Man muss wissen, dass Lüneburg echt klein ist – ungefähr 80.000 Einwohner, glaube ich. Aber es ist eine total süße und schöne Stadt. Es gibt super viele Parks, die Mensa-Wiese ist toll, es gibt viele Cafés und Kneipen und überall sind Studierende. Vor allem im Sommer ist es wirklich toll. Im Winter kann man halt nicht wirklich viel machen. Es gibt den Salon Hansen, da ist ab und zu mal was los. Und den Stint, die Stintstraße, dort sind noch so ein paar Clubs und Bars, wo dann am Spritwoch doch mal was geht. Aber es ist nicht mit einer Großstadt zu vergleichen. Wem aber nach Großstadt ist, der kann in 35 Minuten am Hamburg-Hauptbahnhof sein und dann zum Beispiel auf den Kiez gehen.
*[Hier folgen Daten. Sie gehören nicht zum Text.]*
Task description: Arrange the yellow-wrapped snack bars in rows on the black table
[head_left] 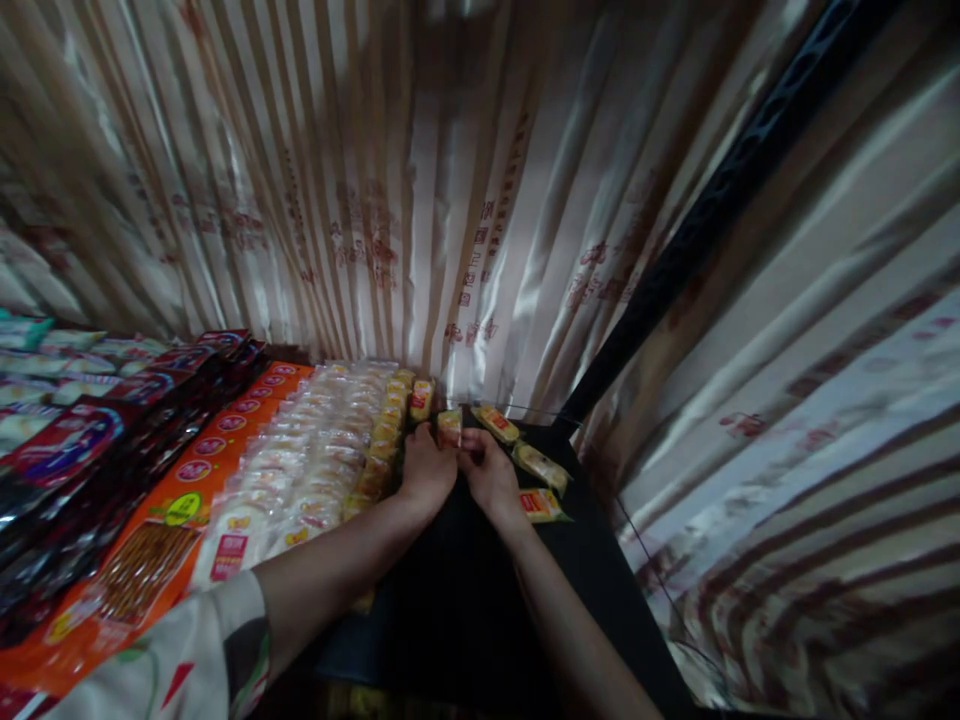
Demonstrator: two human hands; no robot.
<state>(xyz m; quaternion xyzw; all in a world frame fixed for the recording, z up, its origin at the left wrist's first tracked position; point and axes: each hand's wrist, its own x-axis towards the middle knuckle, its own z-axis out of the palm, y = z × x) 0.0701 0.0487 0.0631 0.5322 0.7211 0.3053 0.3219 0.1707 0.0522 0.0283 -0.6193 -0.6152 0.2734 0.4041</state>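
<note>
A small yellow snack packet stands between my two hands above a black surface. My right hand pinches its right side with thumb and forefinger. Curled against its left side are the fingers of my left hand, partly hidden by the back of the hand. Another yellow packet with a red label stands just beyond my left hand. Beside that hand runs a row of yellow packets. To the right of my right hand lie loose yellow packets: one at the back, one in the middle, one nearer.
Rows of clear-wrapped white packets, a long orange snack pack and dark red bags fill the left side. Printed pleated curtain hangs behind the black table. A dark slanted pole rises at the right corner.
</note>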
Ansonsten ist das Hochschulsport-Angebot echt super: Es gibt ein Fitnessstudio auf dem Campus, ganz viele Sportkurse unter der Woche, eine Skifahrt, Kanufahren und Stand-Up-Paddling und mittlerweile kann man sogar eine Golfplatzreife machen.

Wie sieht es mit Studi-Partys und ähnlichen Angeboten aus?
Das ist sehr Studiengang-spezifisch, würde ich sagen. Ich bin Mitglied der Fachschaft Psychologie und wir bieten zum Beispiel einen Ersti-Tag. Wie haben letztes Jahr eine Stadtrallye auf die Beine gestellt, bei der sich die Leute untereinander kennenlernen konnten. Und wir sind über ein Wochenende alle zusammen nach Schneverdingen gefahren, haben eine Heide-Wanderung gemacht, eine Art Olympiade veranstaltet, haben Flunky-Ball gespielt und solche Geschichten. Dann organisieren wir noch eine Weihnachtsfeier und eine große Party im Sommer. Aber wir planen nicht nur Events zum Saufen (lacht). Wir hosten zum Beispiel auch Psyched Up, ein Event, zu dem alle Psychologie-Studierenden eingeladen sind und bei dem die Profs sich und ihre Forschungsprojekte vorstellen. Da gibt’s auch immer was Leckeres zu essen. Letztes Jahr hat uns zum Beispiel Subway gesponsert.

Das klingt alles in allem sehr vielversprechend. Du würdest die Uni also weiterempfehlen?
Klar. Habe ich auch schon. Die Leuphana ist einfach anders als die Unis, die es in jeder anderen deutschen Stadt gibt, und das finde ich ziemlich cool. Man kann hier ‘ne Menge lernen und ‘ne Menge erleben. Und ich rede ja die ganze Zeit hauptsächlich von Psychologie. Es gibt dazu ja noch ganz viele andere tolle Angebote. Wenn man der Uni nach dem Leuphana-Semester ein bisschen Zeit gibt, dann kann man sich hier wirklich gut bilden, gut weiterbilden, sich wohlfühlen und auch sozial echt glücklich werden.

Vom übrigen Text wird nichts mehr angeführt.